Data excerpts:
* * * * * * * * *

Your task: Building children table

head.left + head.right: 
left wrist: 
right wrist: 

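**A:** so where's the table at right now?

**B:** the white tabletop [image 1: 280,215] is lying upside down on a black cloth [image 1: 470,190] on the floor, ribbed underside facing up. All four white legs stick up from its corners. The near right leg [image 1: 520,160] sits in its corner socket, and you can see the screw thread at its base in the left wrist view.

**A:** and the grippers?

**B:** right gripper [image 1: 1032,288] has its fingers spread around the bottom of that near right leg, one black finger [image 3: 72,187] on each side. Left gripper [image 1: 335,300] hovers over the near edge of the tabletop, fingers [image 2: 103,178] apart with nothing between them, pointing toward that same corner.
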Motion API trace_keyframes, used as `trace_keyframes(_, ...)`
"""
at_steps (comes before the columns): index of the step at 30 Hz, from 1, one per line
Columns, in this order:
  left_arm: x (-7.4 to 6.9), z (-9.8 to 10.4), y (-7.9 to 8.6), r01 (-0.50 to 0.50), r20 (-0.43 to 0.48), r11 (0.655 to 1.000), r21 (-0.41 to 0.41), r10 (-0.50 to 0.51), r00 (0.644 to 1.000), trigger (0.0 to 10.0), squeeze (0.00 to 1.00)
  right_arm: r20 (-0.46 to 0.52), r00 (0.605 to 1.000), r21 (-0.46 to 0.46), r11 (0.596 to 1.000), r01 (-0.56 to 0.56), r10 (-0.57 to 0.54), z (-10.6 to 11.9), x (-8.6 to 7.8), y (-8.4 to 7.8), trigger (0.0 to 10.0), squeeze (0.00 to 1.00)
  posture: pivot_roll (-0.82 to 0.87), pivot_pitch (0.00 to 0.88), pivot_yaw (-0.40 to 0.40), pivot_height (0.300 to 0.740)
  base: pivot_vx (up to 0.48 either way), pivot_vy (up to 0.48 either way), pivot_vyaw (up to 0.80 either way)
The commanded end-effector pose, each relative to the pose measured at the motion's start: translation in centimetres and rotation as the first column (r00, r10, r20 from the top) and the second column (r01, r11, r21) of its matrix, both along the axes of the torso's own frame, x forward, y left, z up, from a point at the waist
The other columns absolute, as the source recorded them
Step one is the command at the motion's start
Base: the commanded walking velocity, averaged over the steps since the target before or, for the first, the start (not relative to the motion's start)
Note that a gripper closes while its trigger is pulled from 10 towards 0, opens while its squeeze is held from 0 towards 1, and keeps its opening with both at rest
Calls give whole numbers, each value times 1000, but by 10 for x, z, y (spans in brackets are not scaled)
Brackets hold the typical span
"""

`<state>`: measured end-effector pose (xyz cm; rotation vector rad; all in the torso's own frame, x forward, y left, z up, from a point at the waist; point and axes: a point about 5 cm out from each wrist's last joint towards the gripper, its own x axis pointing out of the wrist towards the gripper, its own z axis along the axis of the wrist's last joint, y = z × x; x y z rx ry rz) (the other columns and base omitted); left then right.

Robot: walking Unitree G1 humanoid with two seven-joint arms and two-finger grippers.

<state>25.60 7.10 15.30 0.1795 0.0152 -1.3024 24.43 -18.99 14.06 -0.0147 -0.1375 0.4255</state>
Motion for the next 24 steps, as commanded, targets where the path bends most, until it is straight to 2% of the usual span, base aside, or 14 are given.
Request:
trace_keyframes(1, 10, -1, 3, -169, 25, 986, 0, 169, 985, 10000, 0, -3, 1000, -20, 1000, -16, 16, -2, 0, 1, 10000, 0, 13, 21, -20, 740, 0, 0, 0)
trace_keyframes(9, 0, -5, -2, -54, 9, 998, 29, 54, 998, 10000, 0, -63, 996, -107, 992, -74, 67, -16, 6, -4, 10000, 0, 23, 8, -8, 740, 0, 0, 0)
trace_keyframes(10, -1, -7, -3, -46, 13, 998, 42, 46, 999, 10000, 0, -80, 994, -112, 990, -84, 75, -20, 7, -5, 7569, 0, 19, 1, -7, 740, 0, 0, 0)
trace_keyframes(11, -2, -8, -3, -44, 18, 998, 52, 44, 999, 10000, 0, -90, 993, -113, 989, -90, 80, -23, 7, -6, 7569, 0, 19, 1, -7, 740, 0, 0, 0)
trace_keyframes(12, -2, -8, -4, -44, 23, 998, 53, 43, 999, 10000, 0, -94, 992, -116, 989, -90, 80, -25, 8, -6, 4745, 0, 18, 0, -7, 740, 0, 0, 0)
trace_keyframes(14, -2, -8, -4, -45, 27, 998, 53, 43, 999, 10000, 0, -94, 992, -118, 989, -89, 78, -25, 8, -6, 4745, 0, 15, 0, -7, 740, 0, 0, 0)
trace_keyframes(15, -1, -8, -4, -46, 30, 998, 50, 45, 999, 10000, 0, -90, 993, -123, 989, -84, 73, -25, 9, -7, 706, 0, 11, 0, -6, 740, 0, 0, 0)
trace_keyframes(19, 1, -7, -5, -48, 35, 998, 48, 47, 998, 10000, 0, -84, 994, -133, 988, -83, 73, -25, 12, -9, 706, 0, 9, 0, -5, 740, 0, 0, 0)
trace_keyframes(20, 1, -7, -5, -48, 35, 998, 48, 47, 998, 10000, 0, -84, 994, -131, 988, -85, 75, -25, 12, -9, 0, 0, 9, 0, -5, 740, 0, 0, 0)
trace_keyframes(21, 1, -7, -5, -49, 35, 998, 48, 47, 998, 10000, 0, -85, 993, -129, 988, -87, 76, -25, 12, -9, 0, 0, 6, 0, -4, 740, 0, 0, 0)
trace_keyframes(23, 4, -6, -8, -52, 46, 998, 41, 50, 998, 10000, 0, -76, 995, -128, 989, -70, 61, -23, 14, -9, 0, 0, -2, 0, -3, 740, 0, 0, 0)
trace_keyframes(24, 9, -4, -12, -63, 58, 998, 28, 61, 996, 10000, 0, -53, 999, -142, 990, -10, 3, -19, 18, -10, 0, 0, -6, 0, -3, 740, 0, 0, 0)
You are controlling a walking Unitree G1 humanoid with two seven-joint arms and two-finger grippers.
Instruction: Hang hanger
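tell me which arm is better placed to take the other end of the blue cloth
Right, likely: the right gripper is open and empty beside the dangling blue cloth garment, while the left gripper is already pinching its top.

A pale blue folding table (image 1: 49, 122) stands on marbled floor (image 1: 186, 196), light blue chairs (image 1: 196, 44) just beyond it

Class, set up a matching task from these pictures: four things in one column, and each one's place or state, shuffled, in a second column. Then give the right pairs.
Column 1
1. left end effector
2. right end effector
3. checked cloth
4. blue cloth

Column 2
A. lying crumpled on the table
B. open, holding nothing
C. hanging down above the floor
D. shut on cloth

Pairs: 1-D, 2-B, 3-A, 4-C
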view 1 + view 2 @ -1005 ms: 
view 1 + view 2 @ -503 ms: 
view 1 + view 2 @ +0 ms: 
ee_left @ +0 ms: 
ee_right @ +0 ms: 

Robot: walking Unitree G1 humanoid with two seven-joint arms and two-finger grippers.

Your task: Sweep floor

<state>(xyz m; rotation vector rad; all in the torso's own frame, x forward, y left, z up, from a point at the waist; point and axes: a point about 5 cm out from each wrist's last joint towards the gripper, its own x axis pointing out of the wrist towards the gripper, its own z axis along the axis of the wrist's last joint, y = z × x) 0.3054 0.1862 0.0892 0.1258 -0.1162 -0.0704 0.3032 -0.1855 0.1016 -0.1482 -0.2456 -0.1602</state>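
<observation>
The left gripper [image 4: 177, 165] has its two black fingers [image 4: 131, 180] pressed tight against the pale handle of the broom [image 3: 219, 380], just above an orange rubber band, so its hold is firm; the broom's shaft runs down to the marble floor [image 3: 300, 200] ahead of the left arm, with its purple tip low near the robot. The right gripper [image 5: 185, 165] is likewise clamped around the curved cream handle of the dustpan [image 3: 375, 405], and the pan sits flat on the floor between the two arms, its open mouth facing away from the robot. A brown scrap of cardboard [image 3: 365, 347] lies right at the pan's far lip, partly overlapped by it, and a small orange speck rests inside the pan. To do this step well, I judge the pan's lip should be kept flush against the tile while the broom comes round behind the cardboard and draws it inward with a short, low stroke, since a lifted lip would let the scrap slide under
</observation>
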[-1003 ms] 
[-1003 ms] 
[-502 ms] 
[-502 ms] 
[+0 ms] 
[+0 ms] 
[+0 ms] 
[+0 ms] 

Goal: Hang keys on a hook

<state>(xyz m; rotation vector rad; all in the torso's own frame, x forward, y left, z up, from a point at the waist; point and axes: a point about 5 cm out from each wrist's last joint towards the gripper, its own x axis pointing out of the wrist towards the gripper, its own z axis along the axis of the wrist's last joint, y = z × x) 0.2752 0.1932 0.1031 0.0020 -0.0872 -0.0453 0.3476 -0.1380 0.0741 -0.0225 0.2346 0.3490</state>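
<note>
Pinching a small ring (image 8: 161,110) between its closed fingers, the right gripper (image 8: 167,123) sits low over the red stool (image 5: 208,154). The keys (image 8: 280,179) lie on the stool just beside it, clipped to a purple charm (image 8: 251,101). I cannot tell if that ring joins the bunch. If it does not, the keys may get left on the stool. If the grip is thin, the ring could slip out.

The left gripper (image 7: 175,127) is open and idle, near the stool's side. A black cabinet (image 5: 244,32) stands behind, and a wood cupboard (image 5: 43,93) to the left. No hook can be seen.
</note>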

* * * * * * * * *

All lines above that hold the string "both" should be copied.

Solved exercise:
The commanded end-effector pose, each relative to the pose measured at the motion's start: translation in centimetres and rotation as the first column (r00, r10, r20 from the top) and the second column (r01, r11, r21) of its matrix, both along the axes of the torso's own frame, x forward, y left, z up, from a point at the waist
Note that a gripper closes while its trigger is pulled from 10 towards 0, opens while its squeeze is held from 0 towards 1, and keeps its opening with both at rest

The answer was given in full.